‘I think I accomplished a tremendous amount, considering.’
Twenty-five years ago, a tall, thoughtful, pipe-smoking city planner named Calvin Hamilton arrived at City Hall, determined to save Los Angeles from itself.
The city’s new planning director had big ideas, envisioning a score of high-density “city centers” linked by a high-speed mass-transit system. He promoted the controversial notion of a split-level downtown, with streets for autos and an upper tier of plazas, pedestrian bridges and a people mover.
Many of those ideas were embodied in the General Plan developed during his 20-year tenure. But it was the city’s inability to convert the plan into action and the ensuing court battles that sowed the seeds of Hamilton’s early retirement in 1985. Critics charged that he lacked the skills to smooth out development controversies and implement the policies.

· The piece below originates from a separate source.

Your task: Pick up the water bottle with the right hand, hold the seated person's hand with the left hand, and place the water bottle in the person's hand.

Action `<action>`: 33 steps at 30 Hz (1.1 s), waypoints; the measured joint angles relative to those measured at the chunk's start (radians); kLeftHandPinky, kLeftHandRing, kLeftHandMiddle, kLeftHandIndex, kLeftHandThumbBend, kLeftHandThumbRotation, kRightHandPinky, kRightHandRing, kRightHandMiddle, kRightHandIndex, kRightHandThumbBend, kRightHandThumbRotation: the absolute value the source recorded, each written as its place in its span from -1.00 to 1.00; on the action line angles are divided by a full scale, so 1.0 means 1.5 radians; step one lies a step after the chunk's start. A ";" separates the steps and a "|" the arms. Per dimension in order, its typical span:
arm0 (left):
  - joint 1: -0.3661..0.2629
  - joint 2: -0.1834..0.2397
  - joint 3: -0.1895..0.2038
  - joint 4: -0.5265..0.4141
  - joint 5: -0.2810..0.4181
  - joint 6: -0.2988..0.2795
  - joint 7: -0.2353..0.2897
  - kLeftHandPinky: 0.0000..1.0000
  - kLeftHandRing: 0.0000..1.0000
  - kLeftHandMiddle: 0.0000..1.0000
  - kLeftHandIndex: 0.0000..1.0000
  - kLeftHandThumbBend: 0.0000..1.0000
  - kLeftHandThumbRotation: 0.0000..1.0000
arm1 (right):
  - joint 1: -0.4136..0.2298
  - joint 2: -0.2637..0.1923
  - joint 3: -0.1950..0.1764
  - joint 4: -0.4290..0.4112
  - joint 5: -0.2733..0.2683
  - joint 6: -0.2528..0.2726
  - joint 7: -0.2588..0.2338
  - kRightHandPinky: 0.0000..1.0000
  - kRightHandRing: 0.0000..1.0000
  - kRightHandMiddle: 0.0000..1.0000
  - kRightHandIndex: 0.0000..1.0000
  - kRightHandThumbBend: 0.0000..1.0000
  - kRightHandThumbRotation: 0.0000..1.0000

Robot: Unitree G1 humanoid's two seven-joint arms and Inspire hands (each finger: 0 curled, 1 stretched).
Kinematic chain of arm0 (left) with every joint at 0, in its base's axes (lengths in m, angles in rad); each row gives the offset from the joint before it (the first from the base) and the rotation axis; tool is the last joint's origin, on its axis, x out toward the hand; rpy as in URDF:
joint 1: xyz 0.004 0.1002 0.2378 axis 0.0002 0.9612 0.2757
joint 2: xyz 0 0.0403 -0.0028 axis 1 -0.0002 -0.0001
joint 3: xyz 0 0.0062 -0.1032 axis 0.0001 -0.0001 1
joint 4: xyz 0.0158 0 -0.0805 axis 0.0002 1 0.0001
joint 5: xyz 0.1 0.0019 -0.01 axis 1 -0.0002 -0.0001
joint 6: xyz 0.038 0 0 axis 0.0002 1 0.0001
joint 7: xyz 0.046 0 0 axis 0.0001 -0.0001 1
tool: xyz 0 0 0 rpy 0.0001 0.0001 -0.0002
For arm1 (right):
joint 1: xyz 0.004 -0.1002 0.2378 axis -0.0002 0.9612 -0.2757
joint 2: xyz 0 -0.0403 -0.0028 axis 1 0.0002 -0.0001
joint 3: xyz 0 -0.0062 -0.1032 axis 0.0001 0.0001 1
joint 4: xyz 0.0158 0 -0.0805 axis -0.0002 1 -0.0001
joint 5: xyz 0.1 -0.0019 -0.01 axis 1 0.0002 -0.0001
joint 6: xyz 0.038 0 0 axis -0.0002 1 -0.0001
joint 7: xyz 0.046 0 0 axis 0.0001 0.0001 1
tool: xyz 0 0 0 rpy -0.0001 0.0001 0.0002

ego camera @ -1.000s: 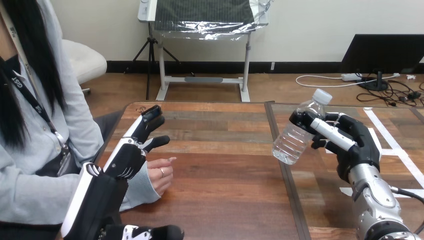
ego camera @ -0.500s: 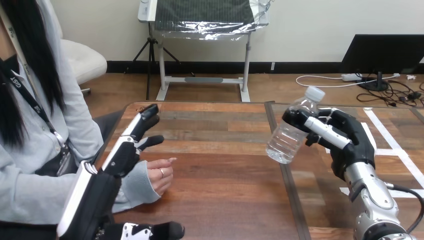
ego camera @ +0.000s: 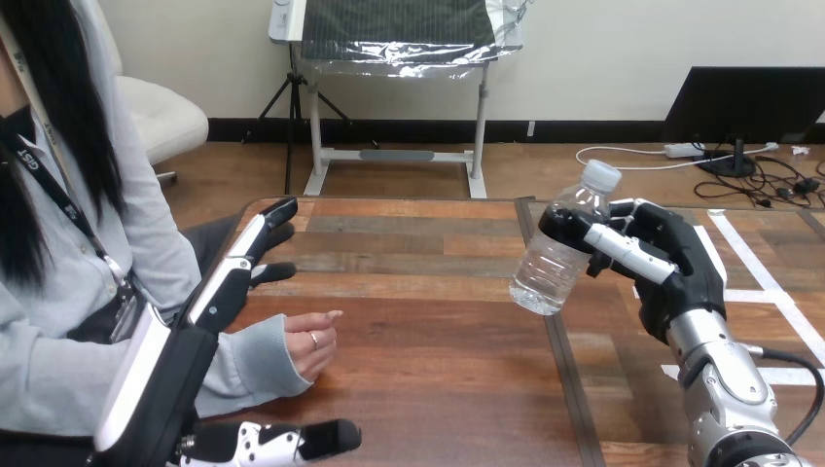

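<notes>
My right hand (ego camera: 673,265) is shut on a clear plastic water bottle (ego camera: 550,261) with a white cap. It holds the bottle tilted in the air over the seam between the two tabletops, cap up and to the right. The person's hand (ego camera: 313,342) rests on the wooden table (ego camera: 428,341) at the left, fingers loosely curled. My left hand (ego camera: 230,282) reaches up along the table's left edge, just left of and above the person's sleeve and hand. Its fingers are straight and open, and it holds nothing.
A second tabletop (ego camera: 623,389) adjoins at the right, marked with white tape strips (ego camera: 769,292). The person sits at the table's left side, with their forearm lying along the near left corner under my left arm.
My right hand has carried the bottle leftward and slightly up. My left hand has shifted left and its fingers have straightened, moving off from above the person's hand. The person's hand has stayed still.
</notes>
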 measured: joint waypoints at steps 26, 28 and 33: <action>0.035 0.031 0.105 -0.139 0.283 0.161 0.082 0.64 0.78 0.88 0.86 1.00 -0.13 | 0.001 0.003 0.027 -0.021 0.002 -0.047 0.062 -0.67 -0.60 -0.40 -0.34 0.30 -1.00; 0.034 0.041 0.109 -0.142 0.295 0.174 0.084 0.64 0.77 0.85 0.84 1.00 -0.16 | 0.001 0.005 0.030 -0.023 0.002 -0.053 0.065 -0.68 -0.60 -0.40 -0.34 0.30 -1.00; 0.030 0.068 0.118 -0.144 0.322 0.201 0.088 0.62 0.74 0.80 0.79 1.00 -0.30 | 0.001 0.010 0.032 -0.031 0.008 -0.061 0.079 -0.69 -0.61 -0.40 -0.35 0.30 -1.00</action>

“Cal’s style is visionary, and that has served a purpose,” then-City Council President Pat Russell said, explaining why she and others were pushing for Hamilton’s departure. But “we’re entering an age of implementation and we need those kinds of skills.”
A year earlier, Hamilton had become embroiled in controversy of a more personal sort when it was revealed that he was using city staffers to help promote his private international trade organization. The firm also had rent-free offices in a building owned by a downtown developer who had frequent dealings with the Planning Department. As punishment, Hamilton was suspended for six weeks.
In a recent interview, Hamilton offered his own explanation of his departure: “Mrs. Russell and Mayor (Tom) Bradley . . . wanted someone who was more sympathetic with large developers.”
When he first came to Los Angeles, Hamilton, seeing the congestion to come, promoted the concept of controlling growth by developing a series of “centers"--some historic, as in downtown and Hollywood; some to be built, as in Century City and Warner Center. Comfortable neighborhoods would be preserved in between, encouraging people to live near their work. Starting in the 1970s, Hamilton’s offices held scores of community meetings to develop 35 separate neighborhood plans.
Much of Hamilton’s vision was undermined by huge cutbacks in federal transit dollars, and he also clashed frequently with developers, the Community Redevelopment Agency, some City Council members and, increasingly, some of the very homeowner groups who once supported him.
Hamilton, now 64 and working as a consultant, thinks in smaller scale these days, but his presence still can be felt in the city. For example, Olvera Street merchants have hired him to help plan for preservation of their historic block in the face of mammoth development proposals nearby. And he was retained by his old boss, the city, to plan a waterfront recreation area in Wilmington. He also participates in a research project in which representatives of the world’s 15 largest urban centers share planning strategies.
What is his legacy? Critics point to the little-used pedestrian ways above Figueroa Street downtown. But Hamilton sees--at long last--the zoning rollbacks he wanted and a City Hall “that is a little more sensitive to the environment.”
“I think I accomplished a tremendous amount,” Hamilton says, “considering.”